**Work request:** Only those lines in the data below from the line containing "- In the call" through the line containing "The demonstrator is", both included, should be restated word for word.

(Stored items)
--- START ---
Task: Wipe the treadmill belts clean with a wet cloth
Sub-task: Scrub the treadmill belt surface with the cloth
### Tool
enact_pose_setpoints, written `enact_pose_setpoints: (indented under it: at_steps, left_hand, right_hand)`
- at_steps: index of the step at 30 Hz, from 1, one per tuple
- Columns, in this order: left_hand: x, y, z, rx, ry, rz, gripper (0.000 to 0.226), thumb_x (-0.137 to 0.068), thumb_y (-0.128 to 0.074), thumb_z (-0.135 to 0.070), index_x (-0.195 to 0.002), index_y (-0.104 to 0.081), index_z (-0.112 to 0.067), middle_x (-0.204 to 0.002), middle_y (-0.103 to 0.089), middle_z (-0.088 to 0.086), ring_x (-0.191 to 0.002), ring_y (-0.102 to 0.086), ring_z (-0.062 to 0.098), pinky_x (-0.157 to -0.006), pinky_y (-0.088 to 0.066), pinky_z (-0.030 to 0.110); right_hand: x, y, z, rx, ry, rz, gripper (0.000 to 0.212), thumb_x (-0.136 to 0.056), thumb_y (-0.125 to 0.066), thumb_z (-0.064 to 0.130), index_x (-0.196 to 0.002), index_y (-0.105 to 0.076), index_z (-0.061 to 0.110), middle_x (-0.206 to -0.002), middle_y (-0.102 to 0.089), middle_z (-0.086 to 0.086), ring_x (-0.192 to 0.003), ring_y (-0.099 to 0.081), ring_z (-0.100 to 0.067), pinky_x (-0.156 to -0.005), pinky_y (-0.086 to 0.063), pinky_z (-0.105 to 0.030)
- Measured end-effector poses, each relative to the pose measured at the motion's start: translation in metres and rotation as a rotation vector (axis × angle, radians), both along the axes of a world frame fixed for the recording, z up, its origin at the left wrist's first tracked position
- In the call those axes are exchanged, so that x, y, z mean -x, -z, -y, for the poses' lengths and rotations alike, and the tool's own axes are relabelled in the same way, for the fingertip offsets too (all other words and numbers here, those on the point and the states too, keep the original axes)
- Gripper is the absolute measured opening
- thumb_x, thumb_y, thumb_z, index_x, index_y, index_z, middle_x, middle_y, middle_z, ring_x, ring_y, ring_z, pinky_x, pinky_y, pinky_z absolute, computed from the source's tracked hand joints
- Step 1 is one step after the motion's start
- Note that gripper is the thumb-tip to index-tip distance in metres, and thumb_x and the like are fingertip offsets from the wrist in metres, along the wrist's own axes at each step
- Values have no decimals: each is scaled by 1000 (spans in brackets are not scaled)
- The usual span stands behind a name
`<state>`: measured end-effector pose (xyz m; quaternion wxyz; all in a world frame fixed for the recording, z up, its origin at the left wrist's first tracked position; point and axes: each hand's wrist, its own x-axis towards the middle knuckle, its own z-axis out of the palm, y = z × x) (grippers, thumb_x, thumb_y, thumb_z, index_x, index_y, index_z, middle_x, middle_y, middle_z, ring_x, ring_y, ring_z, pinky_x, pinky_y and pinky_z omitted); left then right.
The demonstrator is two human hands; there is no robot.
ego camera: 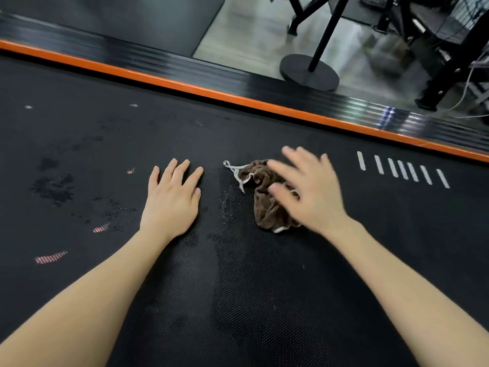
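I have the left hand point(172, 197) laid flat on the black dimpled rubber treadmill belt point(238, 287), its fingers point(182, 170) straight and close together, holding nothing. The right hand point(309, 192) is blurred, fingers splayed apart, over the right part of the crumpled brown terry cloth with pale trim point(264, 205). I cannot tell whether the palm is pressing the cloth or just above it. The cloth lies on the belt in a bunched heap just right of the left hand, between it and the row of slanted white dashes printed on the belt point(402, 169).

I judge the step to be getting the right hand onto the cloth for a wiping stroke. To do it well I would flatten the heap first, since a wad only touches the belt at a few spots. Then I would press with the whole palm and sweep in long overlapping passes across the belt, up to the orange stripe of the side rail point(185, 84). The dark wet-looking blotches on the left of the belt point(53, 186) and the pale smear beside the cloth suggest the coverage is patchy, so I would work those areas too. The left hand serves well as a brace, but it should stay out of the stroke's path
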<state>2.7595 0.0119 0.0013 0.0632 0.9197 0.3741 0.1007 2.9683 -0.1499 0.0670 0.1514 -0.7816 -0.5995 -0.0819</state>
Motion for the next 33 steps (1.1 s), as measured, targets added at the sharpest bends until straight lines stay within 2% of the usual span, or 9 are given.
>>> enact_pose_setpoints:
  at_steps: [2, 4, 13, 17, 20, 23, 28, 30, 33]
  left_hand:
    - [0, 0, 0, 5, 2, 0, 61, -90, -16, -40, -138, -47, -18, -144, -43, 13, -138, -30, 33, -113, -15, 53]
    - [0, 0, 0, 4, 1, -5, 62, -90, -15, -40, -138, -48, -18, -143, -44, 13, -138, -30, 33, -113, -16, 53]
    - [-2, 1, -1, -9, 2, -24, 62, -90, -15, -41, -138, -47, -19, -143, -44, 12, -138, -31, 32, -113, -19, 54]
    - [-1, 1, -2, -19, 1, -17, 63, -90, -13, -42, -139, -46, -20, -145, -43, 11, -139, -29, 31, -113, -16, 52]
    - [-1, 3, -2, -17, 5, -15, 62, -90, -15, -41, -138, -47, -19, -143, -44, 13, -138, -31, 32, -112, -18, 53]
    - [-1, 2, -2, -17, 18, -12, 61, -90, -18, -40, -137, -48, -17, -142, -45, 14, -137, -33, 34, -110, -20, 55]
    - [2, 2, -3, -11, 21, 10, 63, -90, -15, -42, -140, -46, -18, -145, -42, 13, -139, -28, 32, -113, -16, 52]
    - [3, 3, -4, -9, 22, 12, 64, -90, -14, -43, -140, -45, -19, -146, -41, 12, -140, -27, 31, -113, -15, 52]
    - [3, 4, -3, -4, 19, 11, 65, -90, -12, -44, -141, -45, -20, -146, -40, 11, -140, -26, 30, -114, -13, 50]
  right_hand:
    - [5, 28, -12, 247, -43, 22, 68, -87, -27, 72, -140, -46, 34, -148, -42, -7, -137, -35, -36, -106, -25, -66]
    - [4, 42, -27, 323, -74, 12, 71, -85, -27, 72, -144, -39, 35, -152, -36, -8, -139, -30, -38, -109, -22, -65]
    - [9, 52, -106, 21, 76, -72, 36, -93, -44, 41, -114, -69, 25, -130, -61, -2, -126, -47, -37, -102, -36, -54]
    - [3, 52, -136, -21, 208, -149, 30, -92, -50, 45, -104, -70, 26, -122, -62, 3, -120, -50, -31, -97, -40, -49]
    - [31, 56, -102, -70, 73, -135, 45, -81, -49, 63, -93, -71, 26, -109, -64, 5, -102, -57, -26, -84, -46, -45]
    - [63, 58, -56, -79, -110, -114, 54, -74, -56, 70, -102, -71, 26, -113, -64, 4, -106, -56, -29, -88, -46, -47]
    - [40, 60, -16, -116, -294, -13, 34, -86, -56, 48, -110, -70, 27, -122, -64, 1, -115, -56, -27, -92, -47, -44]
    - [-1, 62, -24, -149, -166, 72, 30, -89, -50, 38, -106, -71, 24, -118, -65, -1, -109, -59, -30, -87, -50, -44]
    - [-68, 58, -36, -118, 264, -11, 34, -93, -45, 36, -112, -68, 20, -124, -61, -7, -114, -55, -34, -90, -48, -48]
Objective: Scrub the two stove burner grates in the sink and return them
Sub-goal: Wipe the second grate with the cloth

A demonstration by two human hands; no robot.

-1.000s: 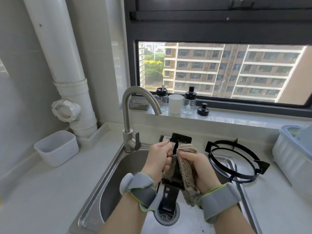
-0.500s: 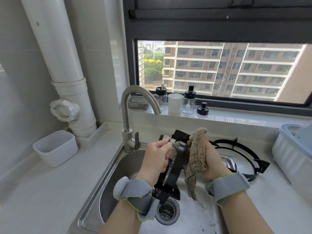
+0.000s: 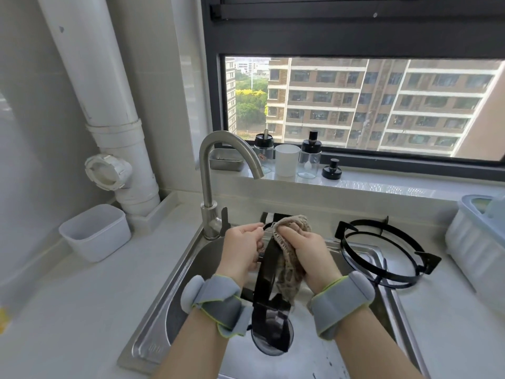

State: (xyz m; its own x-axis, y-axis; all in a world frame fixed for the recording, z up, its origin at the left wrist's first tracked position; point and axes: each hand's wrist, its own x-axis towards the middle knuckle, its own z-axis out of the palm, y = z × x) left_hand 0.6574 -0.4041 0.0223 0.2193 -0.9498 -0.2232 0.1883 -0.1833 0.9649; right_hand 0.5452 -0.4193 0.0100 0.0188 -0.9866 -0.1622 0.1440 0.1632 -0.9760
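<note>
Held grate stands edge-on over the sink, left hand pinching its top rim. Right hand, clutching the mesh cloth, has dropped from the raised position (scrubbing stroke continues). Second grate lies across the sink's right edge.

Both forearms rise from the bottom edge of the frame and converge at its centre. The left wristband and the right wristband are grey, edged in green. The left hand, its back to the camera, pinches the top of the grate with curled fingers. Just beside it, the right hand curls round the cloth and presses it to the grate.
</note>
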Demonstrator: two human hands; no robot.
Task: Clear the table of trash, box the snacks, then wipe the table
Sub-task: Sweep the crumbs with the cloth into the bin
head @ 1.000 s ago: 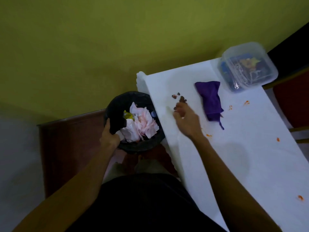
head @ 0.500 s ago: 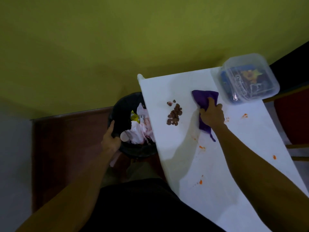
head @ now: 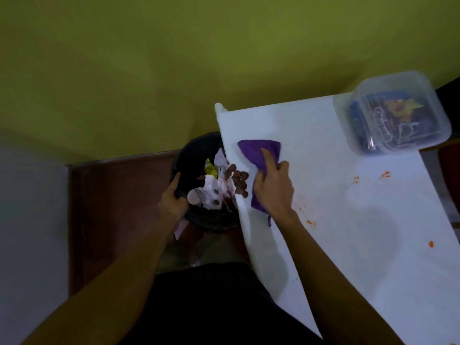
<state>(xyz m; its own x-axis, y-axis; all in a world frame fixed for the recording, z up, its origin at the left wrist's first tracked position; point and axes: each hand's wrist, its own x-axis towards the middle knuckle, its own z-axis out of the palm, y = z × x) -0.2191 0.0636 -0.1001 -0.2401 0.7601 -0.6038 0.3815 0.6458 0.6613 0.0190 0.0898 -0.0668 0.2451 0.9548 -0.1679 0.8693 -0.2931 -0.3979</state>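
Note:
My right hand [head: 273, 188] presses a purple cloth [head: 258, 151] flat on the white table [head: 348, 220], close to its left edge. A heap of brown crumbs [head: 239, 181] lies at that edge, partly over the black trash bin [head: 191, 155]. My left hand [head: 173, 199] grips the bin's rim and holds it against the table edge. Crumpled pink and white paper [head: 211, 192] and a yellow wrapper fill the bin. A shut clear plastic box of snacks [head: 393, 113] stands at the table's far right corner.
Orange stains [head: 385, 174] dot the table to the right of my right hand, with more near the right edge. A brown wooden surface [head: 112, 207] lies left of the bin. A green wall runs behind. A red chair [head: 451, 175] stands beyond the table's right edge.
My right hand took hold of the purple cloth and swept it left, pushing the brown crumbs from mid-table to the left edge over the bin. My left hand stayed on the bin.

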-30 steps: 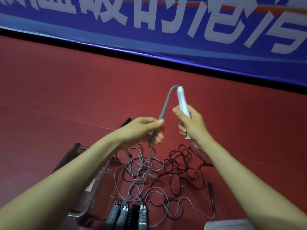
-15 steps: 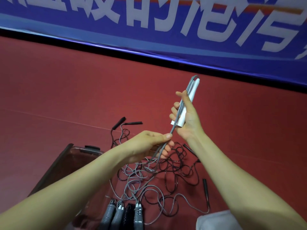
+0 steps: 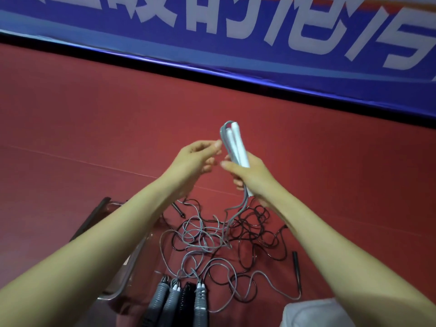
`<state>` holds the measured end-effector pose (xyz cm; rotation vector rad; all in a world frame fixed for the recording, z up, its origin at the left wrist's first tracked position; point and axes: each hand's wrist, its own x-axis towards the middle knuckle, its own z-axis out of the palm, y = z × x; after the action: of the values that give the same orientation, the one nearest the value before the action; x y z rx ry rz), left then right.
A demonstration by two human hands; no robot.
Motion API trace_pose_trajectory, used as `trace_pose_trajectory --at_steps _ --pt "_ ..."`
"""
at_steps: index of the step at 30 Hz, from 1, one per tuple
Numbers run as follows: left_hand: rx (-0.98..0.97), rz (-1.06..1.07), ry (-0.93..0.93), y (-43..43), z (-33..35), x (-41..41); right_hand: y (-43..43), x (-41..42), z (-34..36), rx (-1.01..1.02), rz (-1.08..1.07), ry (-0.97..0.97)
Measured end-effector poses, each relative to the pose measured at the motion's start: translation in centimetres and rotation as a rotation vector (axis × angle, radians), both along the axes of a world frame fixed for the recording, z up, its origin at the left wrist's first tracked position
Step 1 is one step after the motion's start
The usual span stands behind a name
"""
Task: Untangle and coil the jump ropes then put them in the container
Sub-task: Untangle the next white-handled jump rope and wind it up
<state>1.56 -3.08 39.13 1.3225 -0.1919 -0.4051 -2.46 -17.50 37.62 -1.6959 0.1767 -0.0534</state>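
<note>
gripping two white handles [image 3: 236,147] side by side, the right hand [image 3: 250,176] holds them upright and tilted a little to the left, fingers wrapped round their lower half. from the head camera i see a grey cord [image 3: 238,212] folded in a tight loop over the handle tops and running down along them. it leaves the bottom of the fist and hangs to the floor.

the left hand [image 3: 200,159] is raised just beside the handles with its fingers curled. its thumb tip reaches the cord near the top of the bundle, but i cannot tell whether it pinches the cord or only touches it.

below the hands, a tangle of grey and black ropes [image 3: 221,240] lies spread on the red floor [image 3: 94,128]. the hanging cord runs into it. three grey ribbed handles [image 3: 171,300] and one black ribbed handle [image 3: 186,297] lie together at the near edge of the tangle. a slim black handle [image 3: 295,260] lies to its right.

the clear container [image 3: 122,277] sits on the floor left of the tangle, partly hidden under the left forearm. i see no rope in the part that shows.

a blue banner [image 3: 141,31] with white characters runs along the far edge of the floor. a pale cloth [image 3: 306,313] shows at the bottom edge.
</note>
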Motion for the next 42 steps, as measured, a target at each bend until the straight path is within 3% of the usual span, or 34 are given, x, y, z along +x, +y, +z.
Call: trace_pose_trajectory --at_steps 6,14,18,21,24,29,33,38,42 --pt "0.049 0.096 -0.101 0.4 -0.6 0.2 0.6 -0.1 -0.7 -0.398 0.047 -0.022" --pt "0.083 0.145 -0.185 2.5 0.8 1.4 0.2 -1.3 -0.4 -0.312 0.202 0.095" --pt "-0.025 0.181 -0.086 2.6 1.4 1.4 0.6 -1.4 -0.7 -0.326 0.231 0.061" --pt "-0.169 0.139 0.011 2.3 1.4 0.8 1.2 -1.8 -0.9 -0.085 0.225 0.09" --pt "-0.112 -0.054 0.004 1.7 0.7 -0.3 1.5 -1.9 -0.6 0.202 0.236 0.108" --pt "-0.022 -0.188 -0.075 1.3 0.1 -0.6 1.4 -2.3 0.8 0.356 0.356 0.201" --pt "0.0 -0.231 -0.036 1.3 0.1 -0.8 1.8 -2.7 0.9 0.485 0.411 0.266" --pt "0.044 -0.168 -0.037 1.3 0.6 -0.7 2.7 -2.6 0.6 0.473 0.324 0.218" --pt "0.058 -0.096 -0.12 2.3 1.6 0.5 2.7 -2.6 -0.1 0.132 0.261 0.089"
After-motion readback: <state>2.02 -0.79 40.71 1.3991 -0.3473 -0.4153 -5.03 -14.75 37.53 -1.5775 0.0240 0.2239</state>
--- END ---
**Output for this task:**
- In the call those axes are exchanged, so that x, y, z mean -x, -z, -y, for the poses' lengths and rotations alike, and the tool's own axes are relabelled in the same way, for the fingertip offsets too (all other words and numbers here, those on the point and the states too, keep the original axes)
- Gripper is the absolute measured opening
- thumb_x, thumb_y, thumb_z, index_x, index_y, index_z, middle_x, middle_y, middle_z, ring_x, ring_y, ring_z, pinky_x, pinky_y, pinky_z absolute, computed from the source's tracked hand joints
- Step 1 is one step after the motion's start
- Note that gripper is the thumb-tip to index-tip distance in metres, and thumb_x and the like are fingertip offsets from the wrist in metres, along the wrist's own axes at each step
- Values have no decimals: each is scaled by 1000 (spans in brackets are not scaled)
- The usual span stands behind a name
`<state>`: measured end-effector pose (xyz m; quaternion wxyz; all in a world frame fixed for the recording, z up, its origin at the left wrist's first tracked position; point and axes: each hand's wrist, its own x-axis towards the middle knuckle, its own z-axis out of the palm, y = z × x) (grippers, thumb_x, thumb_y, thumb_z, index_x, index_y, index_z, middle_x, middle_y, middle_z, ring_x, ring_y, ring_z, pinky_x, pinky_y and pinky_z omitted); left then right.
The demonstrator is two human hands; there is no robot.

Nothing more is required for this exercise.